• WORK INSTRUCTION: Print only the lines below, from the very first to the one containing "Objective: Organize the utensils", exactly as they stand. Do not print pictures.

_ _ _ _

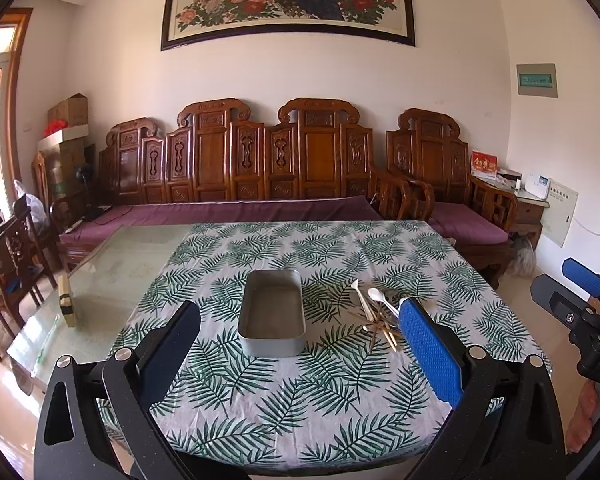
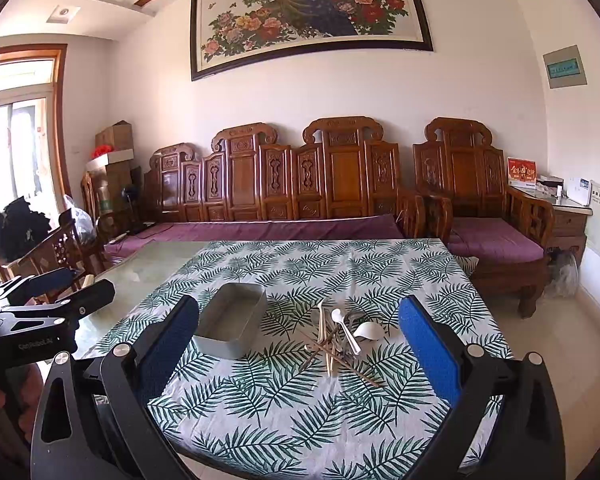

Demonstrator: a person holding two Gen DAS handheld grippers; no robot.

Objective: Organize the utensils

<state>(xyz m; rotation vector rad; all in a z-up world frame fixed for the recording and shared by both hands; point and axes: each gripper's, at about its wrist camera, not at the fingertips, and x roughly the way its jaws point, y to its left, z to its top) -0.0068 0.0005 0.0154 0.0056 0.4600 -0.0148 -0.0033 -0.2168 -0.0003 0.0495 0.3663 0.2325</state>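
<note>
Grey metal, the empty tin [image 1: 272,314] sits mid-table on the leaf-print cloth [image 1: 284,392] as I watch from the left wrist, my left gripper [image 1: 300,344] spread wide above the near edge, holding nothing. The utensil pile [image 1: 380,316] lies just right of the tin.

From the right wrist, my right gripper [image 2: 300,340] hangs equally wide and empty; spoons and chopsticks [image 2: 340,340] lie heaped between its pads [image 2: 428,356], the tin [image 2: 232,326] near left.
</note>
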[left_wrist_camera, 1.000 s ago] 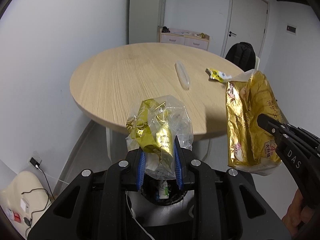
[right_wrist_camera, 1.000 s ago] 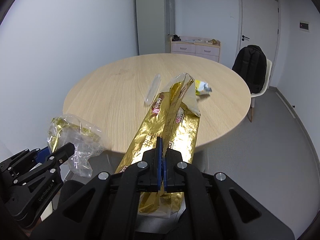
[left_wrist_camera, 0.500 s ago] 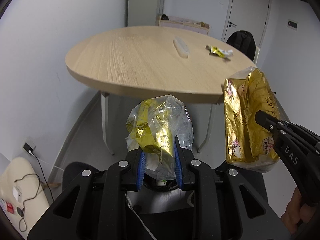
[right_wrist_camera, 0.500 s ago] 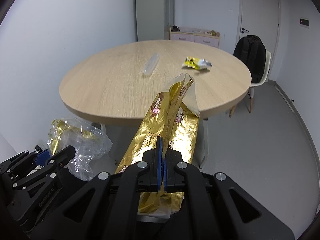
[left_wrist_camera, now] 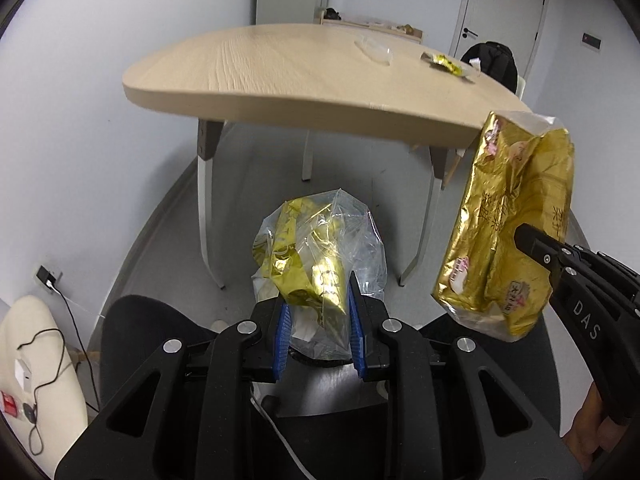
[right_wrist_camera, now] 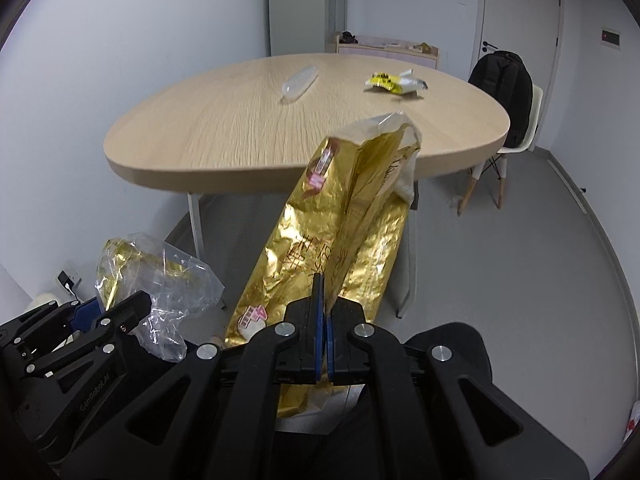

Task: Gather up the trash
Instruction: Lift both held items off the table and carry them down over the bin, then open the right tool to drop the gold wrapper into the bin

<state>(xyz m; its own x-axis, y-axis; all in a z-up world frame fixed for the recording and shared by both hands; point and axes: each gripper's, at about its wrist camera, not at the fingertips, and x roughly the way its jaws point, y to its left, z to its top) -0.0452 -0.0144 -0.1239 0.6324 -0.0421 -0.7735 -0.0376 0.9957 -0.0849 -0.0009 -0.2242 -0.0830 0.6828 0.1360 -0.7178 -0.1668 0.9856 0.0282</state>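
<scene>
Now | gold wrapper: long axis upright, open end up | right gripper clamped

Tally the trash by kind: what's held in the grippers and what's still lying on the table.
Gold foil bag, held: 1
Clear plastic bag stuffed with gold wrapper, held: 1
Clear plastic sleeve on table: 1
Yellow snack wrapper on table: 1
Total: 4

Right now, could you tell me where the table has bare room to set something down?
The table's near and left part is bare, from the clear tube to the front edge. The far right is busier: the yellow wrapper lies beside the tube.
</scene>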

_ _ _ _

• TASK ANSWER:
Demonstrator: a person holding two Gen DAS handheld grippers; no robot.

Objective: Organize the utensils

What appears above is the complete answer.